UNESCO International Bioethics Committee focuses on new bioethical issues

Publié le 11 Jun, 2018

The IBC[1] met in Beirut to focus on the question of “new bioethical issues”. Topics included: “respect for human dignity, physical integrity and freedom of consent” as well as issues focusing on “individual responsibility”, “modern parenting” and “new concepts in terms of family structures” (post-mortem use of sperm, eggs and embryos). Other “tricky” topics included medically assisted reproduction, genetic engineering and the preservation of eggs as well as cloning and embryo stem cells.

 

Marwan Hamadé, Lebanon’s Minister of Education and Higher Education, who opened the four days of talks, highlighted the difficulty in finding “concrete” responses to bioethical issues: “bioethics is primarily a reflection, it’s about asking questions, he declared.

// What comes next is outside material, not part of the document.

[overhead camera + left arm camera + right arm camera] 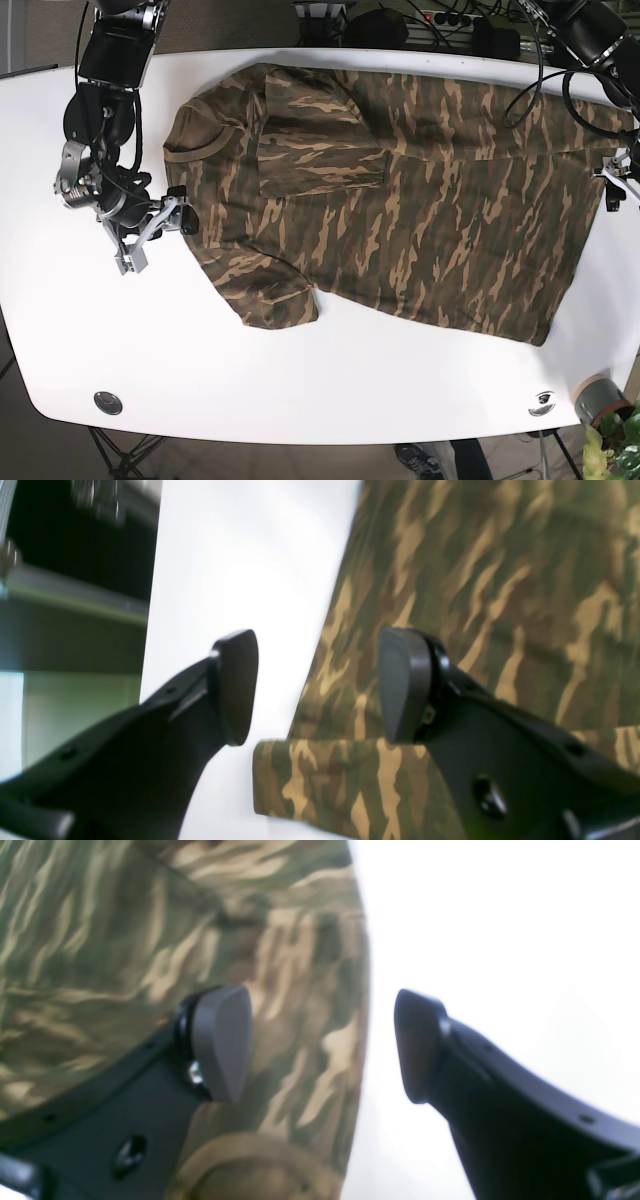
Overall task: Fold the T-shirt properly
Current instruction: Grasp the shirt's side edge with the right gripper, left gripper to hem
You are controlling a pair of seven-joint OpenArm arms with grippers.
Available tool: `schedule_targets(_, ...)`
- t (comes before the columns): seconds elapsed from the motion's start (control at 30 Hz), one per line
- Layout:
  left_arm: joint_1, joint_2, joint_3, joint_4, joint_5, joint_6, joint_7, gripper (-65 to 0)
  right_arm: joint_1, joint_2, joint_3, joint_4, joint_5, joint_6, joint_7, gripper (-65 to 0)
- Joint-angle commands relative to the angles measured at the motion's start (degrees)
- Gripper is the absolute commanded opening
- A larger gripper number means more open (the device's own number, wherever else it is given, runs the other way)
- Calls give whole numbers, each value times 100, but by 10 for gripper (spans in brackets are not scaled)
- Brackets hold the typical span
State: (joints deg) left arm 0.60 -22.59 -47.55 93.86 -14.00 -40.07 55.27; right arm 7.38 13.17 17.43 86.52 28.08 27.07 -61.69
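Right gripper (158, 232) jaws: stood wide apart with nothing between them; in the right wrist view one pad hung over camouflage cloth and the other over bare white worktop (330, 390), so the shirt's edge ran through the gap.

Right jaws to shirt: the T-shirt (400, 200) lay just beside them, toward the middle of the worktop; the nearest cloth was the collar-end edge, between the neckband and the lower sleeve.

T-shirt position: spread flat on the worktop, covering much of its middle and far half, one sleeve folded in over the chest, the other sleeve lying out toward the near edge.

T-shirt axis: the long axis ran across the base view, slightly tilted; the collar pointed to that view's left, the hem to its right.

Left gripper (320, 685) jaws: also wide apart and empty; in the left wrist view one pad was over bare worktop, the other over cloth, with the shirt's edge and a corner between and below them.

Left jaws to shirt: at the hem end, at the base view's far right, only partly in frame.

Nearer arm, as a judgement: each arm served its own end, so both straddled an edge ready to close on.
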Motion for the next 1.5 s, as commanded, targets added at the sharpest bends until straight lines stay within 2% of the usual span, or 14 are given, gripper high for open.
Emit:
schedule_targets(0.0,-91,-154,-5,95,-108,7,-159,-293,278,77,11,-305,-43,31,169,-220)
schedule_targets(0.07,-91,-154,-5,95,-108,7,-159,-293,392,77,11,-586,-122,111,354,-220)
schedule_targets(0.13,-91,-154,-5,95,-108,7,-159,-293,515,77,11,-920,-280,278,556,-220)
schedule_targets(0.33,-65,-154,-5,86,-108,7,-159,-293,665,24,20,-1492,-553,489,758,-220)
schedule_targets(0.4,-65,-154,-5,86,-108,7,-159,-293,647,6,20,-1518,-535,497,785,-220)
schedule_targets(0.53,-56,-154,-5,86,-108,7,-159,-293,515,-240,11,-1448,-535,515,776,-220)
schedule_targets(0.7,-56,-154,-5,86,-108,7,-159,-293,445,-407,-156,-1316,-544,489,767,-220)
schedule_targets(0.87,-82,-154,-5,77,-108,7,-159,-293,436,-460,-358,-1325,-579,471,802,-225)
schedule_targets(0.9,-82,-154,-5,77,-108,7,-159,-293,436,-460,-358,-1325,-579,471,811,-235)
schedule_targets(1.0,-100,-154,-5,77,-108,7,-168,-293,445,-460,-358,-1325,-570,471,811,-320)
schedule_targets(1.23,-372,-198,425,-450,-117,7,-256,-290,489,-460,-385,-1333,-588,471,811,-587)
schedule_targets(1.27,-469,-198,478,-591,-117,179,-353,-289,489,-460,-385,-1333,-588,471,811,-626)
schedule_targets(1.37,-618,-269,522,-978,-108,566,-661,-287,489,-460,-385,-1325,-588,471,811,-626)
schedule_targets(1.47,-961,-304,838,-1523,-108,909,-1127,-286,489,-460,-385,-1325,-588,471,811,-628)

But it’s our duty to promote it. It must incorporate the scientific and technical bases needed to ask basic questions and promote an ethics of freedom and responsibility”. He also pointed out that one of the roles of bioethics is to “reconcile the opposition of ‘legality’, simple compliance with laws, with ‘legitimacy’, which refers to the idea of ​​equity, justice, and calls on values ​​considered superior to those of positive law”.

 

 

[1] UNESCO International Bioethics Committee (IBC): Created in 1993, the International Bioethics Committee (IBC) is a body of 36 independent experts that follows progress in the life sciences and its applications in order to ensure respect for human dignity and freedom. The IBC is the only international bioethics think tank.